Only the number is needed: how many lines of the entries below contain the word "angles".

-*-*-

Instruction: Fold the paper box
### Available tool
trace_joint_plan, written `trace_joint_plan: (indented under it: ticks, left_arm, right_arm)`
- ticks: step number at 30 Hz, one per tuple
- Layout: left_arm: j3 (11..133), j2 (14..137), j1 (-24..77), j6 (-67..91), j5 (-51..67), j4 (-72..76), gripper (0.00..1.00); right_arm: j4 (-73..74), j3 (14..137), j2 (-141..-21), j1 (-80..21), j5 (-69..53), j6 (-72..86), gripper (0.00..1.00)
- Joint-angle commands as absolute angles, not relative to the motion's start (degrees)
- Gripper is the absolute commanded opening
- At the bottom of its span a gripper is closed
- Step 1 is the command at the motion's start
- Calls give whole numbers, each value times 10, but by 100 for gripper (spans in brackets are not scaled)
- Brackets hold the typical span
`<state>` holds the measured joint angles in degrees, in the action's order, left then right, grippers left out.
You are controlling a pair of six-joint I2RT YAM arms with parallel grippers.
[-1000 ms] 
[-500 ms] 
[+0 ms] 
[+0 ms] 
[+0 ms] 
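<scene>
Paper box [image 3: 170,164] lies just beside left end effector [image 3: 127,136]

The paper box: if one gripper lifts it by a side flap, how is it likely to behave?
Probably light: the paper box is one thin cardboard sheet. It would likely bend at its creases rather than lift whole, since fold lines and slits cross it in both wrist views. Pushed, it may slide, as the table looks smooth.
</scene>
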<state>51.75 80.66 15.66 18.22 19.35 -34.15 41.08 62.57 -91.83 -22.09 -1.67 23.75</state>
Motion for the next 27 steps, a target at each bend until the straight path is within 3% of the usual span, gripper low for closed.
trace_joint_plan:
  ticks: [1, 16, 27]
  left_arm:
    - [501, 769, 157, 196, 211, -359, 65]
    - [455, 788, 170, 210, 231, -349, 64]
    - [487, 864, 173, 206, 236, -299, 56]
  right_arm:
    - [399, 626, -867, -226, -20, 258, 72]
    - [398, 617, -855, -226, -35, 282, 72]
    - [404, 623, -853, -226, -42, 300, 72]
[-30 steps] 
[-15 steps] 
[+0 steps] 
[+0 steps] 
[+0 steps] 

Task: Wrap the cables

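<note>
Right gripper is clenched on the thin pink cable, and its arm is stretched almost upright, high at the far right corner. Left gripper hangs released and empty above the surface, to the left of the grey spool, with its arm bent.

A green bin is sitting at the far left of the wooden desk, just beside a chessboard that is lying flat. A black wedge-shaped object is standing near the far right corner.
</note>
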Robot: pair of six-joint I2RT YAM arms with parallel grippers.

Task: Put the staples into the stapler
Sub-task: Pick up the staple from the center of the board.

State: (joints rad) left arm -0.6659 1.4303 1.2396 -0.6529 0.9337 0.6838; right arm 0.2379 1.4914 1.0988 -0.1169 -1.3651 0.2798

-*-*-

[YOUR SOLUTION]:
2